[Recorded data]
※ ※ ※
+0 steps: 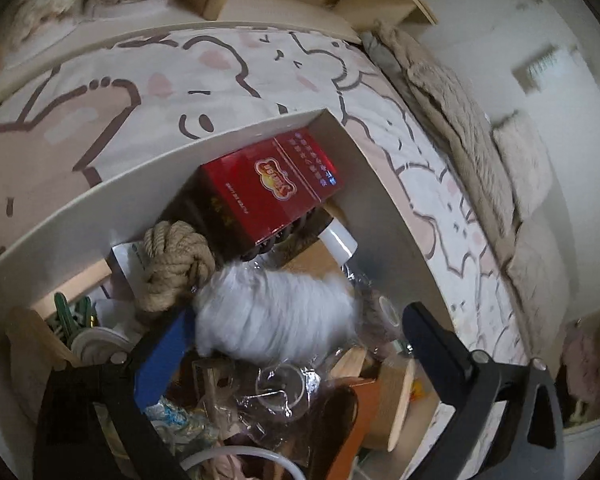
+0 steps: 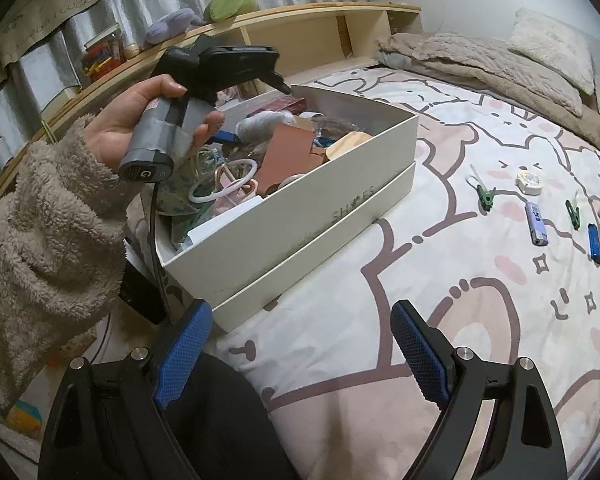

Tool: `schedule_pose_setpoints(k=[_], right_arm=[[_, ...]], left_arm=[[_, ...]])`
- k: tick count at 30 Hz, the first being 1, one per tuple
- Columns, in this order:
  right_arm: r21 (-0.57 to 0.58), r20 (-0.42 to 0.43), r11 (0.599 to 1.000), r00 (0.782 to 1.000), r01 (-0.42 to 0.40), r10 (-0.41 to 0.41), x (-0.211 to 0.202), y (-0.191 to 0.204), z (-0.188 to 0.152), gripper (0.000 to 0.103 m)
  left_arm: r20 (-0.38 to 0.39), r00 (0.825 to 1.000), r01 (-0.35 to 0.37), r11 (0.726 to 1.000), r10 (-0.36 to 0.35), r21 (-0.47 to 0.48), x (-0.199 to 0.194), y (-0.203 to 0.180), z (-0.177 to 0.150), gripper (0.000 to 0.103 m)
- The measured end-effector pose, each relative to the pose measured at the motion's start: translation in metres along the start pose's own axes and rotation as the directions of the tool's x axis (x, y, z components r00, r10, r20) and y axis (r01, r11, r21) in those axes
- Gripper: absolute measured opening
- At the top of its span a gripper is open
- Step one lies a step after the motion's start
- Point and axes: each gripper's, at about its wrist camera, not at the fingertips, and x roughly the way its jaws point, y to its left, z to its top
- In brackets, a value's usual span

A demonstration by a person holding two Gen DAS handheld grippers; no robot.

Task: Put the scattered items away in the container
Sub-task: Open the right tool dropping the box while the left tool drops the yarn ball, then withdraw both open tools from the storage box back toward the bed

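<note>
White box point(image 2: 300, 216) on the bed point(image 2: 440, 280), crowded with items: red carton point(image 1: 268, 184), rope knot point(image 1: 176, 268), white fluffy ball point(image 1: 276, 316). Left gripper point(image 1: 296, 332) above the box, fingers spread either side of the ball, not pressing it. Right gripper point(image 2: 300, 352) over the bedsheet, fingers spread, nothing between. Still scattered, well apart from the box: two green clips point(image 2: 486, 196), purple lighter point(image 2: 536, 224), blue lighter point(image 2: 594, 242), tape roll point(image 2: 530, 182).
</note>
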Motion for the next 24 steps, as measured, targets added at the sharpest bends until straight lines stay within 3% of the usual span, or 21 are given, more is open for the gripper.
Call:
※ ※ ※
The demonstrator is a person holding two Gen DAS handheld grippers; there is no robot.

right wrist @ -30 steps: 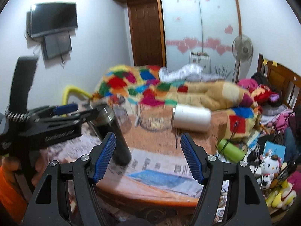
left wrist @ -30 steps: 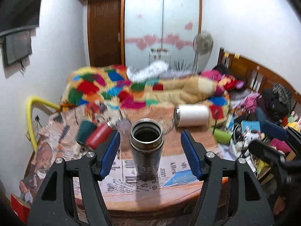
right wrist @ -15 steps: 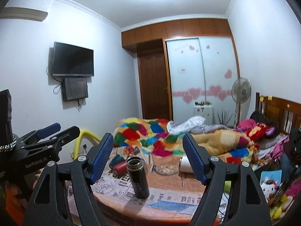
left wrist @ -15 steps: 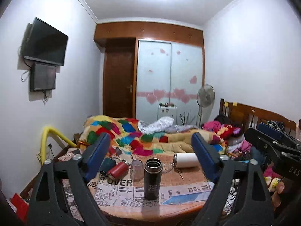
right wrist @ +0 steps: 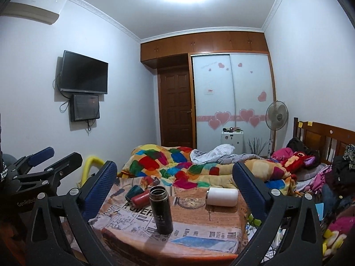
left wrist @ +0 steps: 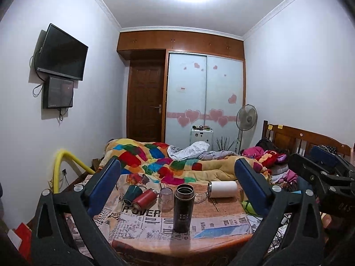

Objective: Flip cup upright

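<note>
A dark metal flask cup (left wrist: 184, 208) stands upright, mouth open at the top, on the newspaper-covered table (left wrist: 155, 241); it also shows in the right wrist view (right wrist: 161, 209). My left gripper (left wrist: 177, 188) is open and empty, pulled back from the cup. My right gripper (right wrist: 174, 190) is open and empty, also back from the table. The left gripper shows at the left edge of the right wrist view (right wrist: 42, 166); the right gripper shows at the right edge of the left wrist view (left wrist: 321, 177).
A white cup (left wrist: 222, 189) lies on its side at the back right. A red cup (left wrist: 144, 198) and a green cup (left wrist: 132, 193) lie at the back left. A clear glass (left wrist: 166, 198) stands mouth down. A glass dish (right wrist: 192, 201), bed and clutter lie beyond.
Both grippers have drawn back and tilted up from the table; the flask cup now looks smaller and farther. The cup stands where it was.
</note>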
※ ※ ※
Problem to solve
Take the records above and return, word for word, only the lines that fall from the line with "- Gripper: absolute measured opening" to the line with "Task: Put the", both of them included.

The answer
- Gripper: absolute measured opening
- At the top of its span a gripper is open
- Step one lies a step after the motion's start
- Point and axes: each gripper's, at about its wrist camera, not at the fingertips, and x roughly the way its jaws point, y to its left, z to its top
- In brackets, a value's usual span

A demonstration by a person holding two Gen DAS handheld grippers; no robot.

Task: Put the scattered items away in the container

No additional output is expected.